Source records

# # # # # # #

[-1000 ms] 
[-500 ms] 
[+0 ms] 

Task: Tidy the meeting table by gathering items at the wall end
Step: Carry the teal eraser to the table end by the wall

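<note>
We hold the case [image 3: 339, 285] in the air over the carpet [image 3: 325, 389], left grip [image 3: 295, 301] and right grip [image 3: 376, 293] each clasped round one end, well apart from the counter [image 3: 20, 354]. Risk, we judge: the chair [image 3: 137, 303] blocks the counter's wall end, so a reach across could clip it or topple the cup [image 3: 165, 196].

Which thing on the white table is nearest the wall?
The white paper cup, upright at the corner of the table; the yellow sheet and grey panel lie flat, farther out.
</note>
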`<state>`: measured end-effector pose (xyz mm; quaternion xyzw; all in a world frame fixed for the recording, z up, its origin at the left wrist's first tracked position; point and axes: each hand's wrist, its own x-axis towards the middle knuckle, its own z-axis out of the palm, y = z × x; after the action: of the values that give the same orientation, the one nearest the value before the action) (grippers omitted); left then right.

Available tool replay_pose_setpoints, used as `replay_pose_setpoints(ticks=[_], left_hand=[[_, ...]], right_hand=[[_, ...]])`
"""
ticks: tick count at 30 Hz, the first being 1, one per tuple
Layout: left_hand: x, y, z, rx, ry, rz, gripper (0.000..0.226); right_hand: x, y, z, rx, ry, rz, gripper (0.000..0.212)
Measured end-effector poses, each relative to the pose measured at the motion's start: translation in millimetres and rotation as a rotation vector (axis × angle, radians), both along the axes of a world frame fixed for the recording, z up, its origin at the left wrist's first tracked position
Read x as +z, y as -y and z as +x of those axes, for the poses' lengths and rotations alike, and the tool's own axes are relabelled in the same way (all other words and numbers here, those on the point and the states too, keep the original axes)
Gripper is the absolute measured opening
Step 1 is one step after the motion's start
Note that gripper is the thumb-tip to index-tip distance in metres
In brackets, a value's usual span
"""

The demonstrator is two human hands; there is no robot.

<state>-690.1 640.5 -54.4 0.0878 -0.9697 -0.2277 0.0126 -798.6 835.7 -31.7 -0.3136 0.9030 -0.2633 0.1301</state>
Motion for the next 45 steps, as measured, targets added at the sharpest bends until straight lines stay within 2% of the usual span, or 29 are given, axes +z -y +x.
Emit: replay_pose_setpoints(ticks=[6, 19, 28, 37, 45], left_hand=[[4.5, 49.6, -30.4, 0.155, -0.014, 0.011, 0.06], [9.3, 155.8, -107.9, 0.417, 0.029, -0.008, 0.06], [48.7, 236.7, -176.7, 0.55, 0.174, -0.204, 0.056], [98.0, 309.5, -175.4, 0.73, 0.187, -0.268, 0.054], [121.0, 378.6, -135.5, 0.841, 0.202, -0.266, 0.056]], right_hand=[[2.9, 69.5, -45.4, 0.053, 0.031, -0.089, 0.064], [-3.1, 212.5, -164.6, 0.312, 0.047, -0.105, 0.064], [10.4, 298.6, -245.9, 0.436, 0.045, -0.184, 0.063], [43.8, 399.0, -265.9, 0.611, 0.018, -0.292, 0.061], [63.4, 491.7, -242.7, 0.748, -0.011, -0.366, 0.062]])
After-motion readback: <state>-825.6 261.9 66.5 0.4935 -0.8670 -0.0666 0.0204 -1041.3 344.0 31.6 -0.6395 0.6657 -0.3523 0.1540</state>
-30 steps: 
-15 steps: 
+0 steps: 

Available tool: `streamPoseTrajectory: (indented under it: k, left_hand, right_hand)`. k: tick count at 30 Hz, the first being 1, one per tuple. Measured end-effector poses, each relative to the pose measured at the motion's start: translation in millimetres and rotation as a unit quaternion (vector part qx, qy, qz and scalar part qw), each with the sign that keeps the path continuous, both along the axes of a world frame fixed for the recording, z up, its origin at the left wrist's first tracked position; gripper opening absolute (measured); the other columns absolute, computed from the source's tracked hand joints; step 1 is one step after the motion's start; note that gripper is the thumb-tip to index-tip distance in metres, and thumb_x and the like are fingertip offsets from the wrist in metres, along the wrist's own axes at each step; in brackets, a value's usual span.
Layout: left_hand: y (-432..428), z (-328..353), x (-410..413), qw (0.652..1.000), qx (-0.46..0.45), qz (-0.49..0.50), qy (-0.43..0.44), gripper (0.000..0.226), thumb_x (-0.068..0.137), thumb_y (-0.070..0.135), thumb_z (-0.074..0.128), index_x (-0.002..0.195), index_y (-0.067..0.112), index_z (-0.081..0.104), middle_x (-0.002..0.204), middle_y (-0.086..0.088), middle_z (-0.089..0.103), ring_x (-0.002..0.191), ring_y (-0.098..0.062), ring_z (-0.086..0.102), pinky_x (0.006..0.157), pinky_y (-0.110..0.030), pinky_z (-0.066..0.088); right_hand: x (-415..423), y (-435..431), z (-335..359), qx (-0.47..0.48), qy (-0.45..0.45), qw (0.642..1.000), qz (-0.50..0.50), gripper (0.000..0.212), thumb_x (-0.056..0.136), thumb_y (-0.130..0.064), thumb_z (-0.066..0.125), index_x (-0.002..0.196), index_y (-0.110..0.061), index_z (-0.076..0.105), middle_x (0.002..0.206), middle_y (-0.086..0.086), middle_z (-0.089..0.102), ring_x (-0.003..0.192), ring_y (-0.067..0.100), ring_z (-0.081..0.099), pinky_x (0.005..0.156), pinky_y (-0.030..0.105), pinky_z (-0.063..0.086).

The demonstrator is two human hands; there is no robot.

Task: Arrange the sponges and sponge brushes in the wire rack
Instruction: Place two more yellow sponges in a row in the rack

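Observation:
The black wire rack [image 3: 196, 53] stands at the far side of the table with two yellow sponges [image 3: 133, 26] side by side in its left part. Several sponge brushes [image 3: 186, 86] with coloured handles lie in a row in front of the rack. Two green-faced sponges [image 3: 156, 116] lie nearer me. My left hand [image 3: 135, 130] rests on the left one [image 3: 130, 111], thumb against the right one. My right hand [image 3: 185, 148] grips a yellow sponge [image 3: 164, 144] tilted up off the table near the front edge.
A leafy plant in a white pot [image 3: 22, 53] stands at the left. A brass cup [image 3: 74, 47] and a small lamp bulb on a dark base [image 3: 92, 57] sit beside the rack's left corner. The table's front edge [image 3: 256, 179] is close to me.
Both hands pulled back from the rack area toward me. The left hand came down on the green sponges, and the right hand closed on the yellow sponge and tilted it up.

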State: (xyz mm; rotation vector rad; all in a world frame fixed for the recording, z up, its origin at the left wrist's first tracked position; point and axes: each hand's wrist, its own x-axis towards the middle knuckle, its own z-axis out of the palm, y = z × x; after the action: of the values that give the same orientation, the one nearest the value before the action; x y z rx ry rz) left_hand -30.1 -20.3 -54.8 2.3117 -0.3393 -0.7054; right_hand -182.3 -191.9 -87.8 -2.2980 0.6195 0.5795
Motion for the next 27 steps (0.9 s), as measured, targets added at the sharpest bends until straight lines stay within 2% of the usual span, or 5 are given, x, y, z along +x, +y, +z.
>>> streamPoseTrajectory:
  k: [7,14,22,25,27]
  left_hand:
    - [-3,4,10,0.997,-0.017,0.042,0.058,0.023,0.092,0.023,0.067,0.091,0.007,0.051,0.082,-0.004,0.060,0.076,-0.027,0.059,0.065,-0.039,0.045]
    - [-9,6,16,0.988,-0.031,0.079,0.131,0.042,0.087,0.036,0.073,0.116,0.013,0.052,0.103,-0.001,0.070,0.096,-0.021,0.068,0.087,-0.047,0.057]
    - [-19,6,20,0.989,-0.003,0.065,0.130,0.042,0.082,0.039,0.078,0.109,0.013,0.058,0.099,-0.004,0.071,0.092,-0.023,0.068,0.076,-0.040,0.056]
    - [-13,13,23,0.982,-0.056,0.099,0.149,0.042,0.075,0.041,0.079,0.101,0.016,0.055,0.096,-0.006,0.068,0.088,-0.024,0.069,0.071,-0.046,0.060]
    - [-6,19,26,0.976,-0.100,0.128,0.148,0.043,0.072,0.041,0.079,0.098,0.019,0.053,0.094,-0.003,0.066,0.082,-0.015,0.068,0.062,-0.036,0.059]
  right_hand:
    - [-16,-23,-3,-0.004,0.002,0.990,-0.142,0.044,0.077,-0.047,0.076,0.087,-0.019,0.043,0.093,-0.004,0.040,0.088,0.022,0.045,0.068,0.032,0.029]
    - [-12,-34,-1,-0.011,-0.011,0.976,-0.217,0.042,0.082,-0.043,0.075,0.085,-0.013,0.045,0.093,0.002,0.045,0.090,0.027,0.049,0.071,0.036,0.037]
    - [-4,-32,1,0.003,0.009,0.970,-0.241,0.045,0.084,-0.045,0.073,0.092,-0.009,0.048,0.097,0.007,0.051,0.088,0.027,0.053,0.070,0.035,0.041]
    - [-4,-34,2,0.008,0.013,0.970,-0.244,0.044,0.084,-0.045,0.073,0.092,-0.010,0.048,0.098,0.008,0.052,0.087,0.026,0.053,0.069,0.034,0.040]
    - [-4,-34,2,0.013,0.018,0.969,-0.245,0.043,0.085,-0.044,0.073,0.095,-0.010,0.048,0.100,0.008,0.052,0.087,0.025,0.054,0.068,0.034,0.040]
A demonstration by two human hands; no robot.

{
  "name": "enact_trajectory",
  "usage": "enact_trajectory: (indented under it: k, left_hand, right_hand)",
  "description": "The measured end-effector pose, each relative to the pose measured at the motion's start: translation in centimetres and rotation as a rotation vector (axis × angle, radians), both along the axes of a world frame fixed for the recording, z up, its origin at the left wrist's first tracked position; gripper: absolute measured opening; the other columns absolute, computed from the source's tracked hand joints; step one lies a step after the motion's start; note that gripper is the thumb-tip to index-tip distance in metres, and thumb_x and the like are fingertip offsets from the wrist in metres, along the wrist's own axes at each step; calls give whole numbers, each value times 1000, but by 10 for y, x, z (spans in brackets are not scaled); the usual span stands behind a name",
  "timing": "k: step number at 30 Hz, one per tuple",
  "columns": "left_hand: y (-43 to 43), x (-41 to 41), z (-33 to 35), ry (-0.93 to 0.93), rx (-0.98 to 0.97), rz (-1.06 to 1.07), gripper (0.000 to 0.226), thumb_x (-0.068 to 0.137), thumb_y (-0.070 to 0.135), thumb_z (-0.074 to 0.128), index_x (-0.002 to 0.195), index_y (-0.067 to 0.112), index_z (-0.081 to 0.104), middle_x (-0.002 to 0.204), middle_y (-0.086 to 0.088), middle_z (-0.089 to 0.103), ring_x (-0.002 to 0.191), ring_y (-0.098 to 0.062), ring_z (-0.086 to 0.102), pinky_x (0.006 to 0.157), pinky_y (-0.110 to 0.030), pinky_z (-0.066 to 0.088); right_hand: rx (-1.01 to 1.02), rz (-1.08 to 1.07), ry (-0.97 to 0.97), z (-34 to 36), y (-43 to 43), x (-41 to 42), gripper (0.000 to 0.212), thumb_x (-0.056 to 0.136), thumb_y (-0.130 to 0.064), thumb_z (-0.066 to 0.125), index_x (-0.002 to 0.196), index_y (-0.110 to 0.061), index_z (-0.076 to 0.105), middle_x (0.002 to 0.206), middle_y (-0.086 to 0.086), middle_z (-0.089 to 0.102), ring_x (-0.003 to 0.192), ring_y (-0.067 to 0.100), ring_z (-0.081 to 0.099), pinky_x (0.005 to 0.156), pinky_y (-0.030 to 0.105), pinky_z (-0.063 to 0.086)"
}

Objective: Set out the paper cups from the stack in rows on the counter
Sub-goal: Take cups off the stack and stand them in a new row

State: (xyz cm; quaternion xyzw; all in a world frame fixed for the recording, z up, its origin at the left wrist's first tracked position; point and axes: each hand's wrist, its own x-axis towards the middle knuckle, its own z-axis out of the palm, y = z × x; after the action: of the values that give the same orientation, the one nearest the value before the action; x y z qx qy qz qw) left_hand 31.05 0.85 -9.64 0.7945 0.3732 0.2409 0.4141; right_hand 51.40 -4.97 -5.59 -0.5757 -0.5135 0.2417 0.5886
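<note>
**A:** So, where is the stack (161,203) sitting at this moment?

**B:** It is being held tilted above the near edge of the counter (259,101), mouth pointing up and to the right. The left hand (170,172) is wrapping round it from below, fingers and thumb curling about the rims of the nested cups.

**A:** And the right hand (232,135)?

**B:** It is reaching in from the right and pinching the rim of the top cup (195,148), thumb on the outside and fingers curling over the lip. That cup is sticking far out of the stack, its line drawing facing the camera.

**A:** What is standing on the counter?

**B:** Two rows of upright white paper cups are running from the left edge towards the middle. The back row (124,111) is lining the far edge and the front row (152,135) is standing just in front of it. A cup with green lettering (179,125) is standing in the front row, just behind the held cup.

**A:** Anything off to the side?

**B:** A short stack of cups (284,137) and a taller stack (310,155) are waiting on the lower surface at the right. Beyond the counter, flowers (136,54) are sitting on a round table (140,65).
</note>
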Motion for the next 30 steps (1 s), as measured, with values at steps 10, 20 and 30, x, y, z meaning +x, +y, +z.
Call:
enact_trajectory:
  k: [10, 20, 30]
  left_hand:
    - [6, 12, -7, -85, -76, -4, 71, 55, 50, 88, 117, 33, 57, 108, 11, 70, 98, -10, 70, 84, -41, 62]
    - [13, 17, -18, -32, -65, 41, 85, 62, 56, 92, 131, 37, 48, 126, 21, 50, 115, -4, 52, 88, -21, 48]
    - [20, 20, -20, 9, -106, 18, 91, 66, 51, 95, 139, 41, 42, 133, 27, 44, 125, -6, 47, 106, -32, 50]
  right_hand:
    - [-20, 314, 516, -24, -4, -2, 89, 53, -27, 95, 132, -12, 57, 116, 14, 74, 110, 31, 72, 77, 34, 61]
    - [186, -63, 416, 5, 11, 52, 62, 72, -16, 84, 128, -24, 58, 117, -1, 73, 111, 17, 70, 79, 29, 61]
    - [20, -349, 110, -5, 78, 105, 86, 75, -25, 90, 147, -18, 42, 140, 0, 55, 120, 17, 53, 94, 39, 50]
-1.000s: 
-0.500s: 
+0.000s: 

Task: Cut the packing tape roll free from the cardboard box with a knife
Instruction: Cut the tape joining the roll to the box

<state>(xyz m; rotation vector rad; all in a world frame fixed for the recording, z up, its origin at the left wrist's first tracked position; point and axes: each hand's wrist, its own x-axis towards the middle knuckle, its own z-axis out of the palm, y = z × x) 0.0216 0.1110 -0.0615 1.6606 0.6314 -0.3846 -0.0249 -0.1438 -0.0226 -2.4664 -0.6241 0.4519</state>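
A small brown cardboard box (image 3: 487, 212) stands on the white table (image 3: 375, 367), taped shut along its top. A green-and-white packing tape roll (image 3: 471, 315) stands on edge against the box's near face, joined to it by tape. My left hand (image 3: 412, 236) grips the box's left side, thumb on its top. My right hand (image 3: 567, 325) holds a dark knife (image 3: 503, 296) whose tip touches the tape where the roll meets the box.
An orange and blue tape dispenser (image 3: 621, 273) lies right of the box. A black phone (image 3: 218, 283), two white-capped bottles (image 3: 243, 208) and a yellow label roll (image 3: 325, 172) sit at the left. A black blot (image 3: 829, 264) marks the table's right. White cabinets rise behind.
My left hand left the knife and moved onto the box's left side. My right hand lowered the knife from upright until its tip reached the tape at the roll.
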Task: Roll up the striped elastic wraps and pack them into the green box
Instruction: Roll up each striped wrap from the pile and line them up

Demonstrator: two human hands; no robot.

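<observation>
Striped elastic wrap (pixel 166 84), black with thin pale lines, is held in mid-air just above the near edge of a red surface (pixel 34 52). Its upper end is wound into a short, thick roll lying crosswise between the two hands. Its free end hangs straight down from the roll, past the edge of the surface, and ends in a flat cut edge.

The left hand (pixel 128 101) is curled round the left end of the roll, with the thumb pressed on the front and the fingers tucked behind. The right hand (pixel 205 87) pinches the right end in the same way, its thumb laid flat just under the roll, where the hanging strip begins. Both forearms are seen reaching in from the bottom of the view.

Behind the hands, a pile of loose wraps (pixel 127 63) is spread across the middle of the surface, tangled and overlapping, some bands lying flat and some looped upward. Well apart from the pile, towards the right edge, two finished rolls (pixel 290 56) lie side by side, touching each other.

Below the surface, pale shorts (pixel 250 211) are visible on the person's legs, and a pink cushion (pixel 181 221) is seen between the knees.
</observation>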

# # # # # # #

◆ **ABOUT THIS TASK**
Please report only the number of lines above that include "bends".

◆ **REPLY**
2